§ **WHAT IS REQUIRED**:
Print the listing once more, exactly as written.

§ **GIVEN DATA**:

=== Section Start ===

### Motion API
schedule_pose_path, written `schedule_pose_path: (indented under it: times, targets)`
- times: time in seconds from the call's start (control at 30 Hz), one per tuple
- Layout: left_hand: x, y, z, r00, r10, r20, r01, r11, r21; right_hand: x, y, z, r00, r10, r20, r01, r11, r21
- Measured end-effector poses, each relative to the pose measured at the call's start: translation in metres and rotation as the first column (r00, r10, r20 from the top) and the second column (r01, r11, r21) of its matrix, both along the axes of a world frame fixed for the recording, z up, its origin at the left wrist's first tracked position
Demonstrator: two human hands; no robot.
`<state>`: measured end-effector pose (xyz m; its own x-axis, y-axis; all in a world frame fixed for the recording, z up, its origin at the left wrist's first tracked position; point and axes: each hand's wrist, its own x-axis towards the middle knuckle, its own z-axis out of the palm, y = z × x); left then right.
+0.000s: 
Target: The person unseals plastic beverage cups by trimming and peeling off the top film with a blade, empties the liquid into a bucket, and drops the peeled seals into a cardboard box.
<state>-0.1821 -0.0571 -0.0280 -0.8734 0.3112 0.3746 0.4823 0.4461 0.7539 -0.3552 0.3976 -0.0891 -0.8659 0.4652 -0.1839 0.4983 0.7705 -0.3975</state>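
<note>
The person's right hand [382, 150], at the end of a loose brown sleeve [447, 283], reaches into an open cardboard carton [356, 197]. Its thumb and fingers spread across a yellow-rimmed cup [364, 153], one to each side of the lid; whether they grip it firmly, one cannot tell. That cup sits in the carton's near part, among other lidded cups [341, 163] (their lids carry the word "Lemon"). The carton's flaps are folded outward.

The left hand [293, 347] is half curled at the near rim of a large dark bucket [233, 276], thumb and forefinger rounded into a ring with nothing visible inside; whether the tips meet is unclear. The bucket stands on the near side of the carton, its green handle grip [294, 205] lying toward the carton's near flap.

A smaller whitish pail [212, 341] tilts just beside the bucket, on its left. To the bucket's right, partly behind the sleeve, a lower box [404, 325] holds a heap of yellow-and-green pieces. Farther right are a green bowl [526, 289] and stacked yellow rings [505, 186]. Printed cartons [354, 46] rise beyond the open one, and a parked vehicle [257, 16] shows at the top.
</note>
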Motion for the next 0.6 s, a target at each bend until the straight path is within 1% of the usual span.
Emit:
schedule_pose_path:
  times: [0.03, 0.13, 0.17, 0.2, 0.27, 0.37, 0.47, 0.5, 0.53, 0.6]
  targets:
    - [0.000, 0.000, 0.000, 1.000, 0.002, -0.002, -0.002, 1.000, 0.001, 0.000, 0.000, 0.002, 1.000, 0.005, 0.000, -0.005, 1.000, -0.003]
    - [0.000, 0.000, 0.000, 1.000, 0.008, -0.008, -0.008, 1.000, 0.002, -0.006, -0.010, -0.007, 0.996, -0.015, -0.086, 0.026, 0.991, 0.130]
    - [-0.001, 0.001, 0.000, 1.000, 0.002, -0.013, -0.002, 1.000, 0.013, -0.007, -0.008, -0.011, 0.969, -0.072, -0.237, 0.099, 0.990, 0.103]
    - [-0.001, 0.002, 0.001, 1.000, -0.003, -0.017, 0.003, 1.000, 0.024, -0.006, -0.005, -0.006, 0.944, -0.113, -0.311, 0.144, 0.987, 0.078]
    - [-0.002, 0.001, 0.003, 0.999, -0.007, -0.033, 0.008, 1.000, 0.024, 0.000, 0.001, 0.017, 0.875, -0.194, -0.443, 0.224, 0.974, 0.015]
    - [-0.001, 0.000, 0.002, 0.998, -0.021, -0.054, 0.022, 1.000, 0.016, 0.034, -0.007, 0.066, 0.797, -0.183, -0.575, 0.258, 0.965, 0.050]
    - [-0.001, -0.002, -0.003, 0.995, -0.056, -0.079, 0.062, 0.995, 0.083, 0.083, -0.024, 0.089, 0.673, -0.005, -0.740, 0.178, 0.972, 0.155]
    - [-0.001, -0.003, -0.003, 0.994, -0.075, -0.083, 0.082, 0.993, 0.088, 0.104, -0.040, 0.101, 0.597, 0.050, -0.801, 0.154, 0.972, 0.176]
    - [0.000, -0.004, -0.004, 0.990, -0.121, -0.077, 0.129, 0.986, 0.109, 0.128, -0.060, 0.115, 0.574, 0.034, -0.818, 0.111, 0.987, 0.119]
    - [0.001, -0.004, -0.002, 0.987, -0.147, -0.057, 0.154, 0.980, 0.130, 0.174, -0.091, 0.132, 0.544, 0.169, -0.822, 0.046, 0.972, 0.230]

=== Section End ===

§ **RESULT BELOW**:
### Motion API
schedule_pose_path, written `schedule_pose_path: (indented under it: times, targets)`
- times: time in seconds from the call's start (control at 30 Hz), one per tuple
- Layout: left_hand: x, y, z, r00, r10, r20, r01, r11, r21; right_hand: x, y, z, r00, r10, r20, r01, r11, r21
- Measured end-effector poses, each relative to the pose measured at the call's start: translation in metres and rotation as the first column (r00, r10, r20 from the top) and the second column (r01, r11, r21) of its matrix, both along the axes of a world frame fixed for the recording, z up, its origin at the left wrist's first tracked position
Demonstrator: two human hands; no robot.
`<state>`: measured end-effector pose (xyz m; its own x-axis, y-axis; all in a world frame fixed for the recording, z up, its origin at the left wrist's first tracked position; point and axes: each hand's wrist, its own x-axis towards the middle knuckle, its own z-axis out of the palm, y = z × x); left then right.
+0.000s: 
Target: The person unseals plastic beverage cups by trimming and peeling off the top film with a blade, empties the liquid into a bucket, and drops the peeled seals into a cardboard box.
<state>-0.1821 -0.0571 -0.0280 -0.8734 0.3112 0.3746 0.4823 0.4461 0.7539 -0.3552 0.3976 -0.0891 -0.8659 0.4652 -0.1839 0.4983 0.7705 -0.3975</state>
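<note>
The person's right hand [382, 150], at the end of a loose brown sleeve [447, 283], reaches into an open cardboard carton [356, 197]. Its thumb and fingers spread across a yellow-rimmed cup [364, 153], one to each side of the lid; whether they grip it firmly, one cannot tell. That cup sits in the carton's near part, among other lidded cups [341, 163] (their lids carry the word "Lemon"). The carton's flaps are folded outward.

The left hand [293, 347] is half curled at the near rim of a large dark bucket [233, 276], thumb and forefinger rounded into a ring with nothing visible inside; whether the tips meet is unclear. The bucket stands on the near side of the carton, its green handle grip [294, 205] lying toward the carton's near flap.

A smaller whitish pail [212, 341] tilts just beside the bucket, on its left. To the bucket's right, partly behind the sleeve, a lower box [404, 325] holds a heap of yellow-and-green pieces. Farther right are a green bowl [526, 289] and stacked yellow rings [505, 186]. Printed cartons [354, 46] rise beyond the open one, and a parked vehicle [257, 16] shows at the top.
</note>
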Motion for the next 0.6 s, a target at each bend until the straight path is within 1% of the usual span.
Emit:
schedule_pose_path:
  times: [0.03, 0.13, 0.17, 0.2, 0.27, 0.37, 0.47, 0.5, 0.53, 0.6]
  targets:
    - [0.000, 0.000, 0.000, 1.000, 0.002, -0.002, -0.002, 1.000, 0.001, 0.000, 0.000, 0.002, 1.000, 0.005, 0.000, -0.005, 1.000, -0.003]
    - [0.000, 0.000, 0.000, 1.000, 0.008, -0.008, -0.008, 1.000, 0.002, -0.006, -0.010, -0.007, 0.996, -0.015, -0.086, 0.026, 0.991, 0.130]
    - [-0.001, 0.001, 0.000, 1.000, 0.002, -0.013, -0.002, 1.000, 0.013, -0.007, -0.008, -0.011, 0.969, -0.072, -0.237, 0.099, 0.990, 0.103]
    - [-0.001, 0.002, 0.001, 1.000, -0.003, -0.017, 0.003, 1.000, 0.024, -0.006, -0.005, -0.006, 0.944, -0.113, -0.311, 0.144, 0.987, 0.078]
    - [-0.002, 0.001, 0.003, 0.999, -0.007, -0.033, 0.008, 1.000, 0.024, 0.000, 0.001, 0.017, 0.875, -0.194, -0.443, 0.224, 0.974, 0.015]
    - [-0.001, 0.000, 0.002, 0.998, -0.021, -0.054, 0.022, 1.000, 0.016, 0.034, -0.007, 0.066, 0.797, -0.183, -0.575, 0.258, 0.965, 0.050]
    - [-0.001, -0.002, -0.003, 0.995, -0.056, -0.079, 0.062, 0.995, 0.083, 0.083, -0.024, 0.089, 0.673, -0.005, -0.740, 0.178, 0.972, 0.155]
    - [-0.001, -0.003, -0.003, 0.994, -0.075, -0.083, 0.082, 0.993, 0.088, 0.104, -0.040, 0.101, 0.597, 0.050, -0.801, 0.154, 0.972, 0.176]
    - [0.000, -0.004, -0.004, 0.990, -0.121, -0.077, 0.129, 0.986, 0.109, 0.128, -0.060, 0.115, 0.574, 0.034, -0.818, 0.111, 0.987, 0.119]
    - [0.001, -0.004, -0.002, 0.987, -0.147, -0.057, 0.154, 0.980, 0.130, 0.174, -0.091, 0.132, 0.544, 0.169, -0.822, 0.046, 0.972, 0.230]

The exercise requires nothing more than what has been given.